Frühe Auseinandersetzung mit der Berufswahl

Ziel des Konzepts ist es, dass sich die Teilnehmer frühzeitig, langfristig und vor allem intensiv mit dem Thema Berufswahl auseinandersetzen. „Sie sollen die Möglichkeit haben, innerhalb des Schuljahres viele Einblicke in verschiedene Tätigkeitsfelder zu sammeln und so ihre Zukunftswünsche zu konkretisieren“, sagte Ladenthien.

Insgesamt neun Bereiche bietet das Konzept – von Wirtschaft und Verwaltung über Soziales und Gesundheit bis hin zu Technik, Dekoration sowie Garten- und Landschaftsgestaltung ist alles vertreten. Mindestens drei davon müssen die Neuntklässler durchlaufen. Maximal können sie innerhalb des Schuljahrs in sechs Bereiche hineinschnuppern. Die Schüler bekommen durch die „BoDo“ einen realen Blick in Berufe.

Auf dem Schulgelände sowie in den Räumen und Werkstätten des Schulzentrums hatte der jetzige neunte Jahrgang ein eindrucksvolles Programm auf die Beine gestellt. Eltern, Lehrer, Schüler und andere Interessierte ließen sich durch die verschiedenen Bereiche führen und wurden von den – mittlerweile fast fachkundigen Schülern über die Arbeiten aufgeklärt. So sorgte die Gastronomen für die schmackhafte Verpflegung der Besucher, die Garten- und Landschaftsgestalter bauten an ihrem Projekt „Geräteschuppen“ weiter, und die Holz-, Metall- und Elektrotechniker zeigten handwerkliche Arbeiten. Auch einige Kooperationsbetriebe waren auf der Messe vertreten.
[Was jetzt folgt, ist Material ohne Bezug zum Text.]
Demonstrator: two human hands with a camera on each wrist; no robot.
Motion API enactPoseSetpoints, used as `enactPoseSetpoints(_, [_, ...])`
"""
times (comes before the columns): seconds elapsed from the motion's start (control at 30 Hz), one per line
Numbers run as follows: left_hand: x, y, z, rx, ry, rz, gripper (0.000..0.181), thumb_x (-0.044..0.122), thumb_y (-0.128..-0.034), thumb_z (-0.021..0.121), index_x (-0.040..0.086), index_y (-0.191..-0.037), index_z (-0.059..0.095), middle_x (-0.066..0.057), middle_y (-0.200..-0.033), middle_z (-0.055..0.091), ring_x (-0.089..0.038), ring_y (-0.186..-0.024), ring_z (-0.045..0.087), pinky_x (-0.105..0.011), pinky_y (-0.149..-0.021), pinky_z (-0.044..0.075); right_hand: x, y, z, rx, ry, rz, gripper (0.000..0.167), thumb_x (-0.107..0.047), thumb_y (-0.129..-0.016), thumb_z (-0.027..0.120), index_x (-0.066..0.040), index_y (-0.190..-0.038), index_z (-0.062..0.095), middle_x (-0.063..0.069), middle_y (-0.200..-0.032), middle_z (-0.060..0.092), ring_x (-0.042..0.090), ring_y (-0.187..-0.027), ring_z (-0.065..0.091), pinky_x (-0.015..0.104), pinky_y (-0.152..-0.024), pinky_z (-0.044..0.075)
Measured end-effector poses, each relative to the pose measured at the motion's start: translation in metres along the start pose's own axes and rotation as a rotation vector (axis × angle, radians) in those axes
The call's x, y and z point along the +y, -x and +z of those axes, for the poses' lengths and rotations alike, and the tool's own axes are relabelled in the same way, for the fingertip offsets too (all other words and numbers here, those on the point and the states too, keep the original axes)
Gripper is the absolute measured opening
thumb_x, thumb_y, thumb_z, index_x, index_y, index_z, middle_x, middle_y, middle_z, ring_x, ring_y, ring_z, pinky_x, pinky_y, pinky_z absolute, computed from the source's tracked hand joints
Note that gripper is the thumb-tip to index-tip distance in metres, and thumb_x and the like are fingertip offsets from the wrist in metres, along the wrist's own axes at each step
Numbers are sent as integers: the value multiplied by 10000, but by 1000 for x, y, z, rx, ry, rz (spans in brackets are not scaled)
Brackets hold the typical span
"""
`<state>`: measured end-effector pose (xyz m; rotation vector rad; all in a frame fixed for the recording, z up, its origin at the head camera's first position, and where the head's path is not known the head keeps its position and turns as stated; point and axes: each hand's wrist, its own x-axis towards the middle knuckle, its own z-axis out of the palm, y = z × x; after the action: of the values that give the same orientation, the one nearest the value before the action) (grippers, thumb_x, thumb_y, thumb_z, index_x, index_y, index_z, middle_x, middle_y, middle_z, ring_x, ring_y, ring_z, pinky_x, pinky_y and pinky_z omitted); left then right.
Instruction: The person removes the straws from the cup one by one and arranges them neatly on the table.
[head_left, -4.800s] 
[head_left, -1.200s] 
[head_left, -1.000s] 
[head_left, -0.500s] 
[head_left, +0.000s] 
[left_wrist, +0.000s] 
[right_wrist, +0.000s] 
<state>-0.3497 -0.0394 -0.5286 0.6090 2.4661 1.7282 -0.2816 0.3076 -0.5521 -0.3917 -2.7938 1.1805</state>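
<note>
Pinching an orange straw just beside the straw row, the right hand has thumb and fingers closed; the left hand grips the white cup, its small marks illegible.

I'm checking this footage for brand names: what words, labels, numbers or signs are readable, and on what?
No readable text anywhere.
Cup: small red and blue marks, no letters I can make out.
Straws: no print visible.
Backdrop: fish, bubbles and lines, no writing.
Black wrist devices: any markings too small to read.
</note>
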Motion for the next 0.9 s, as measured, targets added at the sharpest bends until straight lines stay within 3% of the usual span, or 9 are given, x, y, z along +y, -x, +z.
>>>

Fabio, Marec und Ole (von links) beim Sonderauftrag. Die drei haben durch „BoDo“ einen Auftrag bekommen und ein Regal in der Schule umgebaut.

Im kommenden Schuljahr startet der aktuell achte Jahrgang in sein „BoDo“-Jahr. „Wir wünschen uns für die Zukunft, dass wir noch mehr Betriebe – vor allem für die Mädchen – dazugewinnen können“, sagte Kalus. Insbesondere im Bereich Styling und Pflege sei das Angebot noch zu schwach.

Bei den Schülern trifft „BoDo“ auf durchweg positive Resonanz. „Man hat die Gelegenheit, in viele verschiedene Bereiche zu schauen. Zusammen mit Leuten aus dem eigenen Jahrgang fällt es auch leichter, sich an neue Dinge heranzuwagen“, lobte Teilnehmerin Joyce Weber.

Das „BoDo“-Konzept der Oberschule Bruchhausen-Vilsen ist bislang einzigartig – und die jungen Schüler wünschen sich mehr davon. „Dieses Jahr gibt uns mehr Antworten als jedes Praktikum“, finden sie.